I always enjoyed Fred's jokes, his wit and the way his big broad shoulders rocked when he laughed. He was one of a kind. I met him when I was about 11 or so and we became friends as I grew older. Sadly he died in May 1988 and the world lost a great, great man and a hero. 

Remember the Roosevelt quote, the credit belongs to the man in the arena. History will remember that man, not the critics, the nay sayers, or in this case the ones that may have won on the archery range. It was Fred's actions off the range that made history.

(I have a photo in my office of the first NFAA Field Nationals in Michigan from around 1942. In the photo you can find Ann Hoyt, Fred, and a few other archery greats. It's old and battered but many of the greats are there. I have a bow that a friend shot on that day and he is also in the photo with that bow. It's neat to look back at history... but keep things in perspective.)

We must all do all we can do to promote, protect and grow this great sport. I also think we owe the legends our respect and thanks. We are all following their tracks.


----------



## lazy ike (Oct 19, 2009)

To me , the info that Longbow guy provided along with the records and film that exist, says that Mr. Hill was THE BEST all around archer of his era , period. With the scoring and rule changes in field archery , it is difficult to compare the scores from his wins to present day. How many of todays field champions could post the same phenomenal scores that they routinely shoot at unmarked yardages ?
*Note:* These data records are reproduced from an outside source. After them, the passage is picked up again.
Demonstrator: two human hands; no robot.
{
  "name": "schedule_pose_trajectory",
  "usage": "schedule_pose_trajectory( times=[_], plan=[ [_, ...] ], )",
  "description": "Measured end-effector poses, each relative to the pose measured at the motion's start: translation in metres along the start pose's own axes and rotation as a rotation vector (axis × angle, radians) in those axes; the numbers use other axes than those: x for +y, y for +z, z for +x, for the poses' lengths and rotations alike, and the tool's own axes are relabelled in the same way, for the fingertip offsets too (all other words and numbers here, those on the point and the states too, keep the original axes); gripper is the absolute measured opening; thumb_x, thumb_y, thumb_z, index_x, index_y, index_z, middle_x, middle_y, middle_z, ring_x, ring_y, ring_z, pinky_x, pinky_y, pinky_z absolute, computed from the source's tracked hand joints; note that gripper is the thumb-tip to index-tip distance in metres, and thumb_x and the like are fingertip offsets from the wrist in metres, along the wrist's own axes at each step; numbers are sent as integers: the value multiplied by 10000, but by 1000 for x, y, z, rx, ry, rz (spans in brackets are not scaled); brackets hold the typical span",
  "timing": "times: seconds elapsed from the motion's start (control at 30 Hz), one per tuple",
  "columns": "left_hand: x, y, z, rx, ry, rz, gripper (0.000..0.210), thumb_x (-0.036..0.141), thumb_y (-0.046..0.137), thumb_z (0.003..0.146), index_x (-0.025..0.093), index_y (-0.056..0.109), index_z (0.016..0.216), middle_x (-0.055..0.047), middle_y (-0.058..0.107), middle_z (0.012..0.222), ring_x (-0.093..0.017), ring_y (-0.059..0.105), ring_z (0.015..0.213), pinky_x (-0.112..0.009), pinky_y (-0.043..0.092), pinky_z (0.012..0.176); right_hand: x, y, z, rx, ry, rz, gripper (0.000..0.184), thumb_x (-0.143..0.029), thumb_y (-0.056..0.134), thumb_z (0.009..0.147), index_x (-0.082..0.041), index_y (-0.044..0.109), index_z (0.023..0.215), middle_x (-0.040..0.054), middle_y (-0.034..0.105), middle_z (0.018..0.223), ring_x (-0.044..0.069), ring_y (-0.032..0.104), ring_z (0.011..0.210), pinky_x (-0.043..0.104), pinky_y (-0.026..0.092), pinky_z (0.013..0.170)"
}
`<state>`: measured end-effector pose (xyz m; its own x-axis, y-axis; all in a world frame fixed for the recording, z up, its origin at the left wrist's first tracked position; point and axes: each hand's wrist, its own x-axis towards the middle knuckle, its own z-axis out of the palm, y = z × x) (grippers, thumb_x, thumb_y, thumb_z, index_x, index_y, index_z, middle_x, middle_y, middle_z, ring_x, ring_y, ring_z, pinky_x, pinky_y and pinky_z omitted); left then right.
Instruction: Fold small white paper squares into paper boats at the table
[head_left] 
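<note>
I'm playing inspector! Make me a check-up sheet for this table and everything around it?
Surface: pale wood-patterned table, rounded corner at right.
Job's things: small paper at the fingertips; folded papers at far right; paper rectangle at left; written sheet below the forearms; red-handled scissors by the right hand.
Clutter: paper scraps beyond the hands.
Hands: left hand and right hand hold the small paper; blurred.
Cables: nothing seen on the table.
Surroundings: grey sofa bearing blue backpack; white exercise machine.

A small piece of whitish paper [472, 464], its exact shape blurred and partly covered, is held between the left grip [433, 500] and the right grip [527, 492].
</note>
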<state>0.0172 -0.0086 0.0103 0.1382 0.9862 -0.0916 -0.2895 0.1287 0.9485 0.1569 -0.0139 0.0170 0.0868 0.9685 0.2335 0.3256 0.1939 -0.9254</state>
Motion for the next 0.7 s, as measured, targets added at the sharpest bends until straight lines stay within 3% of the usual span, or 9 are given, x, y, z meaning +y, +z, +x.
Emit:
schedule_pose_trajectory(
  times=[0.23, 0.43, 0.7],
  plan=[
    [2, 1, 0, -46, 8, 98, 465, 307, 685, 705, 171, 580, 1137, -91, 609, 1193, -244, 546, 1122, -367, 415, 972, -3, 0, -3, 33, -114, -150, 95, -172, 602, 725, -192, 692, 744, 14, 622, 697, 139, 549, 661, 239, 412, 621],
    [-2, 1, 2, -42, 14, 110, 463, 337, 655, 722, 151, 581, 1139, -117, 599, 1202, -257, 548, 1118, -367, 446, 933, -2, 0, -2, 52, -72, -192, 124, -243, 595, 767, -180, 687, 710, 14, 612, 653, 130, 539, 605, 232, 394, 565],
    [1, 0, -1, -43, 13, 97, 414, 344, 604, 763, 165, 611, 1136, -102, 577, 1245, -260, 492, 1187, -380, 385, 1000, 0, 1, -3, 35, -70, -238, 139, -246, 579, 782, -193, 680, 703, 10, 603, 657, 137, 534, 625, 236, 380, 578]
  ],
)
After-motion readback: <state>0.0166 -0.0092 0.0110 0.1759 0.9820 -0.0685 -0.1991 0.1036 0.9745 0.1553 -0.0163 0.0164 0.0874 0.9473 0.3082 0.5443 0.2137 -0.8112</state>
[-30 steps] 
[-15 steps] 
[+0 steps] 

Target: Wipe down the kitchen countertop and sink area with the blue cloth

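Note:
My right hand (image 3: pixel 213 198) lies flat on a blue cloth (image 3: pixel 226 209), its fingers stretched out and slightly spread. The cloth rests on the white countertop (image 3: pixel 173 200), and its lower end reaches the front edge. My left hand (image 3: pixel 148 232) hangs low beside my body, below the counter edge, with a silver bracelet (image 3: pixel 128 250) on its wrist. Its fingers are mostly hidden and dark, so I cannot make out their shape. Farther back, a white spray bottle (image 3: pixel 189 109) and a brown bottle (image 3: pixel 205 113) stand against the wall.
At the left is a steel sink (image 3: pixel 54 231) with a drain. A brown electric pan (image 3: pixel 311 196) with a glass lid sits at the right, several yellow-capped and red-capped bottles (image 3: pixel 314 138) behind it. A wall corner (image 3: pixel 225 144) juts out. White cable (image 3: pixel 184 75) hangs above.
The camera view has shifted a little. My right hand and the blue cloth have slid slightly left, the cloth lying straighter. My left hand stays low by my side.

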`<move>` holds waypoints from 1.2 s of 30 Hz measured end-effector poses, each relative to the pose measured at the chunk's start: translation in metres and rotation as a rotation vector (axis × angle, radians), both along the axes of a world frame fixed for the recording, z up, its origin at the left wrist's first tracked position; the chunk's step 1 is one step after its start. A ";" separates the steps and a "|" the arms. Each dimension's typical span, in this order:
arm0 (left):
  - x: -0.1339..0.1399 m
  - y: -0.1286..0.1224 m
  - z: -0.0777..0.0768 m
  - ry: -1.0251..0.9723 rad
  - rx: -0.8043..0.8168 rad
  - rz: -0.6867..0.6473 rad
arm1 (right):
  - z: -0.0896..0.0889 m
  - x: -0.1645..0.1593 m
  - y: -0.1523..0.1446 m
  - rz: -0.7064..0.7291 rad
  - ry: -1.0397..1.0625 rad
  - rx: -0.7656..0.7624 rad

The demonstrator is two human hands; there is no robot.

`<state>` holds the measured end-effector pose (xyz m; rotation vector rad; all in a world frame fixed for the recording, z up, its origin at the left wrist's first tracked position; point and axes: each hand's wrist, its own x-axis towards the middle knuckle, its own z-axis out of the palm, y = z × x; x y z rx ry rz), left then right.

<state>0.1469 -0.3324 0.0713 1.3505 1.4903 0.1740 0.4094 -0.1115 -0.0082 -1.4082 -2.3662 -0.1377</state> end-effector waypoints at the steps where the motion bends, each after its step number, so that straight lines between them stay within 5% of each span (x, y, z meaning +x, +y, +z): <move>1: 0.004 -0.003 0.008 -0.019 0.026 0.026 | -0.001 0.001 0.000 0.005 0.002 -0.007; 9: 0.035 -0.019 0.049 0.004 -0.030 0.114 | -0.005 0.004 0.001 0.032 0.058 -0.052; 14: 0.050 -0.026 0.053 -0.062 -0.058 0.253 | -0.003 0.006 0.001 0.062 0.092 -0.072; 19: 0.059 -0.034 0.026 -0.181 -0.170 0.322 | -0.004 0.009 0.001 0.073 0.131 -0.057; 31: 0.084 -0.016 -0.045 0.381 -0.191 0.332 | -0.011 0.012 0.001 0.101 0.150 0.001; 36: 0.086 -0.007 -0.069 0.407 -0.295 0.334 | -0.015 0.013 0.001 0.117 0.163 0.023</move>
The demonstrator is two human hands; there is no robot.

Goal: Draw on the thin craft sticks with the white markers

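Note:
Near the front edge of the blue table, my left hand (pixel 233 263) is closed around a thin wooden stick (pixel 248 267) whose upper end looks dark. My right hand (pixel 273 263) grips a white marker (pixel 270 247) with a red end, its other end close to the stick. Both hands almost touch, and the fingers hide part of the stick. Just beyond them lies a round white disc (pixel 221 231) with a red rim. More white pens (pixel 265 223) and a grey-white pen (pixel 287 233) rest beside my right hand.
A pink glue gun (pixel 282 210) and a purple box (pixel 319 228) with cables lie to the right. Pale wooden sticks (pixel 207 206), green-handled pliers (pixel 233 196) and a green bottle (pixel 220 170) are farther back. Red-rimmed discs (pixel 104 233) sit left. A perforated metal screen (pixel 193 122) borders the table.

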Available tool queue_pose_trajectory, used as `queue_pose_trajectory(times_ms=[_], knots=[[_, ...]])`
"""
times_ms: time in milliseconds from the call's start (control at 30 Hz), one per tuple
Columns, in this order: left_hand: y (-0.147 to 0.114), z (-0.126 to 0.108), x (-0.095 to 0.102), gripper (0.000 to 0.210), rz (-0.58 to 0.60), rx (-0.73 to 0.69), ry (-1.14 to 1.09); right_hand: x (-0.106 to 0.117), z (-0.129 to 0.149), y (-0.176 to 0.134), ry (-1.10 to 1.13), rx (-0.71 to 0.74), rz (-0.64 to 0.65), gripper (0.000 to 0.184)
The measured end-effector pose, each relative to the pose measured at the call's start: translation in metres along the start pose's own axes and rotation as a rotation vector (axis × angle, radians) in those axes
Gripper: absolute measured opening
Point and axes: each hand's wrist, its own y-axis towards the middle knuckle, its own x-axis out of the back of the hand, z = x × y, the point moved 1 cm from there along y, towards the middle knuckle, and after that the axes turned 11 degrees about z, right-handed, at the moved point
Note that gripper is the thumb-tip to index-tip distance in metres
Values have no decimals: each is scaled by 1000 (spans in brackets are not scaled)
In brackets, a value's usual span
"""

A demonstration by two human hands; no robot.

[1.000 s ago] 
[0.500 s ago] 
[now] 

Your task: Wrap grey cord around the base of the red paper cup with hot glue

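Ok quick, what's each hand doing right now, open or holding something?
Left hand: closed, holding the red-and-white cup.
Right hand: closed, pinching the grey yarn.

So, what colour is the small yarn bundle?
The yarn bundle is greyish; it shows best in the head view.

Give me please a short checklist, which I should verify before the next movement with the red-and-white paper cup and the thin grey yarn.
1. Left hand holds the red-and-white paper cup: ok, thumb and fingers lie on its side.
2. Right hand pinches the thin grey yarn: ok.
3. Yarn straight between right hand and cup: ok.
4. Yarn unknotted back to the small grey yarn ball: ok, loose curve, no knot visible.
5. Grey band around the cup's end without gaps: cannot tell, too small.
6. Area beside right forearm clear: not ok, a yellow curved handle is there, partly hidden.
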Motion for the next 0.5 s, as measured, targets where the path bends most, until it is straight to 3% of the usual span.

IMHO Howard Hill was a one of a kind....... like Willie Mossconi (thats a whole new argument).


Ike


----------



## Viper1 (Aug 21, 2003)

Frank -

It seems pretty clear that some people are trying to turn this in to something other than it is. My comments were only on Fred's shooting ability, which IIRC, I termed mediocre in a post some years ago (ok, maybe I said lousy, in jest). That's a fact. His contributions to this sport or rather, for most people this hobby, were never in dispute. But they have to kept in perspective, Fred Bear was to archery what Lee Iococca was to the automotive industry, not AJ Foyt or Mario Andretti.

Hill was a great shot and a great ambassador for archery in the early days, no doubt about that, but without Warner Bros behind him, his exposure would be far less than it was. He was the AJ Foyt or Mario Andretti of archery. That's also a fact. 

If this is that important to some folks, that's cool, I'm just trying to keep it real, and sorry, I'm not into the hero thing. 

Viper1 out.


----------



## J. Wesbrock (Dec 17, 2003)

Viper1 said:


> Frank -
> 
> My comments were only on Fred's shooting ability, which IIRC, I termed mediocre in a post some years ago (ok, maybe I said lousy, in jest). That's a fact.
> 
> Viper1 out.


I would think that before a fellow archer claimed that a three-time state champion was a "mediocre" or "lousy" shooter, he would have at least won _one_ state championship himself. :noidea:


----------



## Aspirin Buster (Mar 25, 2004)

Thanks Viper.

You are a solid archer with a knowledge and opinion I often respect. I understand some may not feel about Fred the way I did. I don't know if worship is the right word but I sure liked him. A great, funny man.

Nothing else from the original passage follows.